Figure 4: Comparison of informational value from three casework samples with MPS (1 run) and CE (2 runs). Complete profiles of persons of interest (victim, suspect or partner) were detected within the mixtures. MPS analysis detected an identical or higher number of unknown alleles and added information to all samples due to the larger panel.

To our contentment, MPS analysis of a bone sample highly increased evidential value. Applying our regular casework analysis, three separate PCR and CE runs were necessary to obtain a full composite DNA-profile. Drop-in and drop-out events as well as unbalanced peaks complicated profile interpretation. In contrast, the profile from the single MPS run not only showed few stochastic effects and matched the derived CE profile but also provided valuable information from additional markers (Figure 5).
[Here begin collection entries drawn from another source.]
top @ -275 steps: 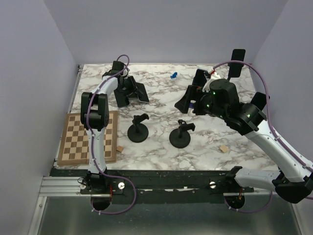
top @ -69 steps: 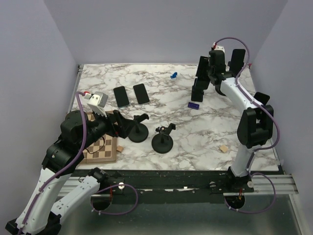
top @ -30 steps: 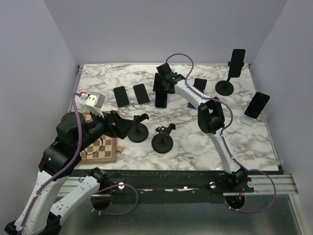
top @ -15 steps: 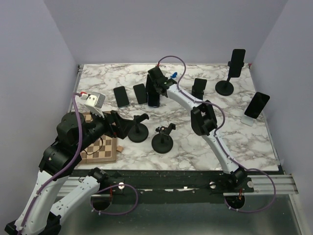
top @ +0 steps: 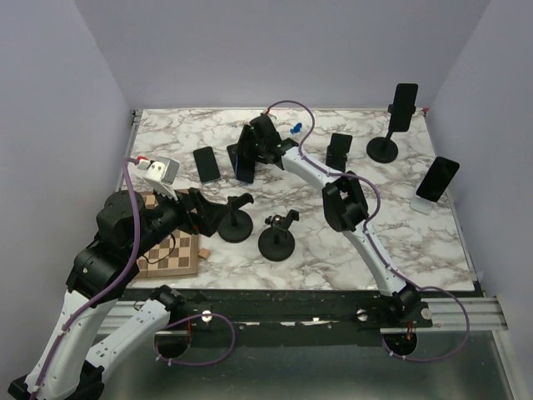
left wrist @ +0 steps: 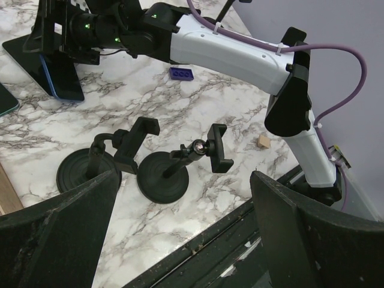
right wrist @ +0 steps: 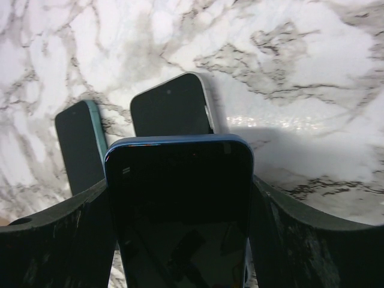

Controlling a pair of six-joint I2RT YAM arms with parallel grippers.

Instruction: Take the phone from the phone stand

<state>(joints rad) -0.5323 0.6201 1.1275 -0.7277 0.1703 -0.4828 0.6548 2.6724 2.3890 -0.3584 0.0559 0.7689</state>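
Table (top: 400, 225), marble. Left gripper (top: 202, 214) spread wide, holding nothing, near two empty stands (top: 235, 218). Right gripper (top: 252, 153) at far left-centre, clamped on blue phone (right wrist: 180, 204), off any stand, over two flat phones (right wrist: 171, 111).

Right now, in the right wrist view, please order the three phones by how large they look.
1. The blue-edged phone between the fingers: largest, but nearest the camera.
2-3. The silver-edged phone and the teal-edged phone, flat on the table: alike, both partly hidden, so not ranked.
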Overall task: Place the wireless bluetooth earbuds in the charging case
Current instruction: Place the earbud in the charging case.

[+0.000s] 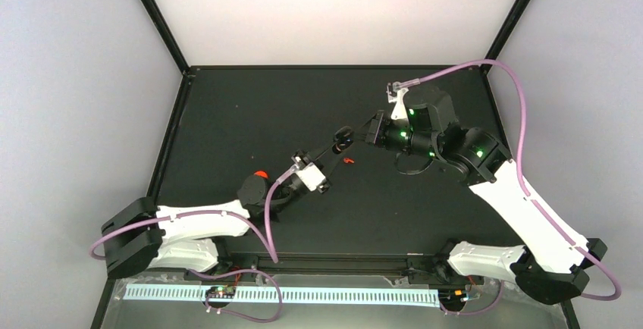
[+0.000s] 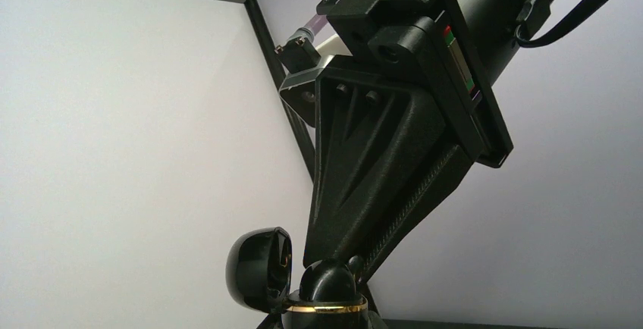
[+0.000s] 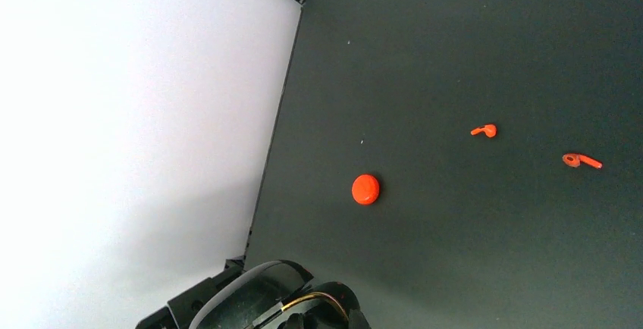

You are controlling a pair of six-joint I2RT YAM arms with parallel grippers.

Figure 5: Comparison of detected alleles from the bone sample with MPS (1 run) and CE (3 runs). MPS loci were less affected by artefacts. Successful amplification of further markers in the larger MPS panel provided additional information.

Conclusion

Despite the rather small set of samples that limit statistical analyses, some useful insights were gained through this study. On the technical side, the reaction volume of the PowerSeq® 46GY System can be halved to save valuable sample and costs per analysis. Furthermore, the Qiagen GeneRead workflow produces comparable results to the Illumina TruSeq® workflow. In combination with the V2 instead of the recommended V3 flow cell expanses may be further decreased while maintaining satisfactory STR-typing results. However, the V3 chemistry ought to enhance sequencing quality and allows higher throughput.

Overall, the PowerSeq® 46GY System is suitable for sensitive casework samples such as micro traces and bone whilst increasing informational value from a single analysis compared to traditional CE analysis.